More than Memories

This morning as I swung through my local grocery to buy food items for Taking it to the Streets, numerous parental thoughts swept through my mind. Of what’s worked, what hasn’t, and how God has multiplied Steve and my efforts, molding our daughter day-by-day.

I’ve got a lot to say, but little time to say it, so I’ll leave you instead with a catchy slogan, hoping you’ll chew on it and that perhaps God will use it to direct and strengthen your family.

A family that serves together stays together.

Tonight we will go as a family–united in purpose and love–to share God’s grace and truth with Omaha’s homeless and working poor. While there, I will get to see my daughter’s faith and character blossom as she sits with “the least of these.” I will get to see my man humble himself to serve others.
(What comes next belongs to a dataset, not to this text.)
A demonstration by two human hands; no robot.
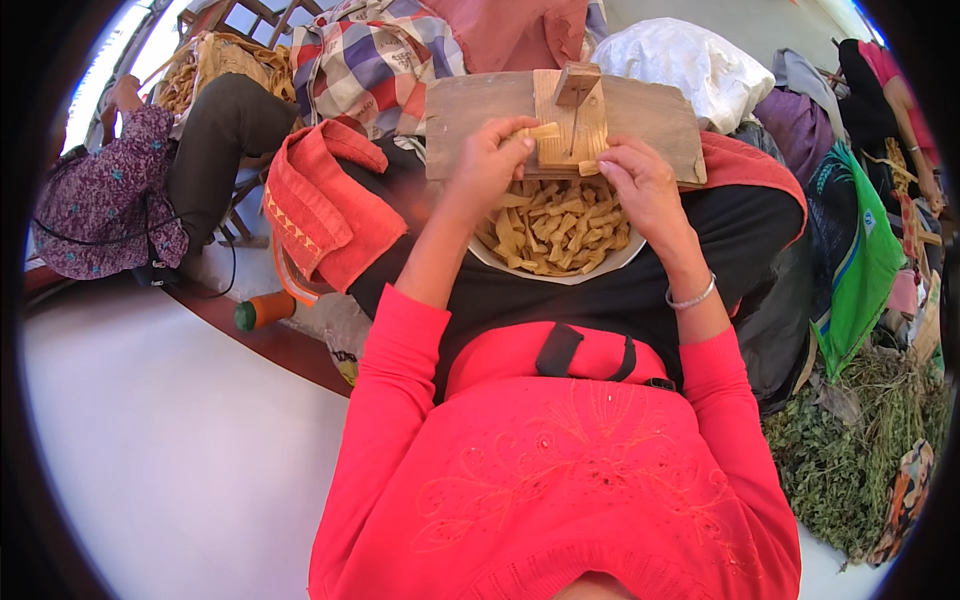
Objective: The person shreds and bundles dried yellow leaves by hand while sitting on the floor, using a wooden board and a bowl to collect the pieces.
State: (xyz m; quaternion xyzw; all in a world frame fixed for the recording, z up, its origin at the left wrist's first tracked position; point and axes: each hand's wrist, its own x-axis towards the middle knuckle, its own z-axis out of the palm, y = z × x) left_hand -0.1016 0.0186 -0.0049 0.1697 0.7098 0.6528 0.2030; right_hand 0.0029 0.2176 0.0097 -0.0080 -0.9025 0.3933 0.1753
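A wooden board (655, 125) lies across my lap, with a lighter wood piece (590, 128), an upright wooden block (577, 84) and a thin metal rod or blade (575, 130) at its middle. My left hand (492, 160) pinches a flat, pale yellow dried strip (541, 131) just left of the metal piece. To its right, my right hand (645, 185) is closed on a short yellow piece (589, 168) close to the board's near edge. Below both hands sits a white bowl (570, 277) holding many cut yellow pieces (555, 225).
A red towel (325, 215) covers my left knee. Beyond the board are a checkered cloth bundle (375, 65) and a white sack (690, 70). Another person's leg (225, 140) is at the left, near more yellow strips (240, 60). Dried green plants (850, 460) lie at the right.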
United, we will get to experience the incomprehensible love of Christ pouring through us.

The drive over gives us a chance to talk about heart issues as we talk about who and what we might encounter. The drive home provides an opportunity to discuss all that God did while we were there.

Our Fridays have become special–priceless. A glue that binds us. It’s also become a training ground for our daughter–an opportunity for her to put her life into perspective, to develop compassion, to be part of positive change. This inward development has spilled over into every other area of her life.

Each week, we give but a few hours of our time, but a small portion of our resources, yet we gain so much in return. As a mom, my greatest blessing is seeing my daughter live out her faith–not just at Taking it to the Streets, but where ever she goes, seeing others through a lens saturated with compassion. (Because you can’t spend time among the broken and leave unchanged.)

So, to those parents out there, here’s my challenge.

Family time is crucial. Our kids need it, crave it. Each interaction is an opportunity to connect with our children’s heart, but it is also a time to mold their heart.

What if, one Friday a month, instead of spending say $50 or $60 going out to eat, you visited a soup kitchen and used that same money to help provide a nutritious meal to a family in need. (It’s not just the alcoholics and druggies who frequent these places. Each Friday, we see young families–mom’s with kiddos, pregnant ladies.)

What kind of memories might that create? What kind of training might that provide?

And for those living in the Omaha, NE area, come join us! We’re there almost every Friday. And bring bananas or a jug of milk. 🙂 Tonight I’ll be doing a monologue of the Samaritan woman–a woman riddled with shame who found love and acceptance in the Savior.


  1. Jennifer, you’re so right: family time is crucial. The God and family roots combo is one beautiful foundation for a child to be raised upon… stated by someone who lacked both in her young childhood.

      1. Sure it was, but honestly, I’m saying what I’m saying to commend you and your husband–and all the other parents–who shower their children with love, guidance, and of course, God’s wisdom.